[Date Prev][Date Next][Thread Prev][Thread Next][Date Index][Thread Index]
Re: [lmi] Using auto-vectorization
From: |
Greg Chicares |
Subject: |
Re: [lmi] Using auto-vectorization |
Date: |
Wed, 25 Jan 2017 11:07:51 +0000 |
User-agent: |
Mozilla/5.0 (X11; Linux x86_64; rv:45.0) Gecko/20100101 Icedove/45.6.0 |
On 2017-01-24 17:14, Vadim Zeitlin wrote:
> On Tue, 24 Jan 2017 04:11:10 +0000 Greg Chicares <address@hidden> wrote:
>
> GC> On 2017-01-24 02:49, Vadim Zeitlin wrote:
> GC> [...]
> GC> > ET-based code seems to profit from auto-vectorization just
> GC> > as well as everything else, so I don't see any reason to use anything
> else,
> GC> > especially if the code clarity and simplicity are the most important
> GC> > criteria.
> GC> >
> GC> > Now, whether using the particular PETE library is the best choice in
> 2017
> GC> > is another question and I suspect that it isn't, but I'm not aware of
> any
> GC> > critical problems with it neither.
> GC>
> GC> It seems that there was a flurry of interest around the turn of the
> GC> century, but almost none since then.

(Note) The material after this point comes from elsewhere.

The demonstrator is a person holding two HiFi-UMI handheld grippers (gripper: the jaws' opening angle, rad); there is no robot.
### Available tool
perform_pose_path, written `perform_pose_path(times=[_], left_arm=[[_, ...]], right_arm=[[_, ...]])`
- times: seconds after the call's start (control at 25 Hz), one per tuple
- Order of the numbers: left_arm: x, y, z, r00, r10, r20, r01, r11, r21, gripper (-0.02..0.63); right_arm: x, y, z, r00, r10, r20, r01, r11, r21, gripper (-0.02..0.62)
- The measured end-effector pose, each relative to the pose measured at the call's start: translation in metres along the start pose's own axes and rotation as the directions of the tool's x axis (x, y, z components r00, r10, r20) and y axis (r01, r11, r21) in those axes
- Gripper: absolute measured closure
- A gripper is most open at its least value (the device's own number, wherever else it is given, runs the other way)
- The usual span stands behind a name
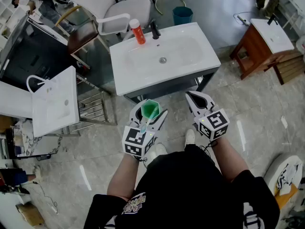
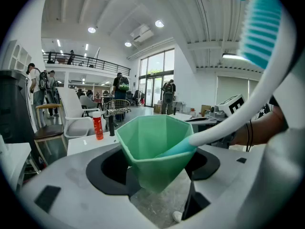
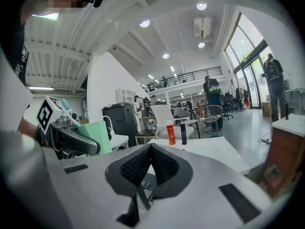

The audience for ET libraries is
> GC> relatively small, and I'd guess that most potential users chose a
> GC> library long ago and aren't interested in changing.
>
> There are still a few actively developed libraries built on ET, e.g. Eigen
> (http://eigen.tuxfamily.org/) or Armadillo (http://arma.sourceforge.net/)
Both seem to be MPL2:
https://www.gnu.org/licenses/license-list.en.html#GPLCompatibleLicenses
Maybe we should take a look at them someday.
> and, of course, some older libraries such as Boost.uBLAS are still much
> newer than PETE.
Our universe is vectors of length one to one hundred, the most typical
length being about fifty; in that range, uBLAS is slow:
Running expression_template_0_test:
Speed tests: array length 1
C : 3.109e-007 s = 311 ns, mean of 32169 iterations
valarray : 1.686e-007 s = 169 ns, mean of 59310 iterations
uBLAS : 3.273e-007 s = 327 ns, mean of 30553 iterations
PETE : 1.680e-007 s = 168 ns, mean of 59539 iterations
Speed tests: array length 10
C : 1.764e-007 s = 176 ns, mean of 56685 iterations
valarray : 1.782e-007 s = 178 ns, mean of 56134 iterations
uBLAS : 3.407e-007 s = 341 ns, mean of 29357 iterations
PETE : 1.779e-007 s = 178 ns, mean of 56222 iterations
Speed tests: array length 100
C : 2.786e-007 s = 279 ns, mean of 35892 iterations
valarray : 2.799e-007 s = 280 ns, mean of 35728 iterations
uBLAS : 4.564e-007 s = 456 ns, mean of 21912 iterations
PETE : 2.776e-007 s = 278 ns, mean of 36027 iterations
It's about half the speed of valarray or PETE; it's even slower than the
"STL fancy" test:
/// v2 += v0 - 2.1 * v1;
std::transform
(sv0b.begin(),sv0b.end(),sv1b.begin(),tmp0.begin()
,std::bind
(std::minus<double>()
,std::placeholders::_1
,std::bind(std::multiplies<double>(),std::placeholders::_2,2.1) ) );
std::transform
(sv2b.begin(),sv2b.end(),tmp0.begin(),sv2b.begin()
,std::plus<double>() );
For N=10000, uBLAS beats "STL fancy", but not by much. It might be
great for linear algebra, but for our purposes it's not suitable.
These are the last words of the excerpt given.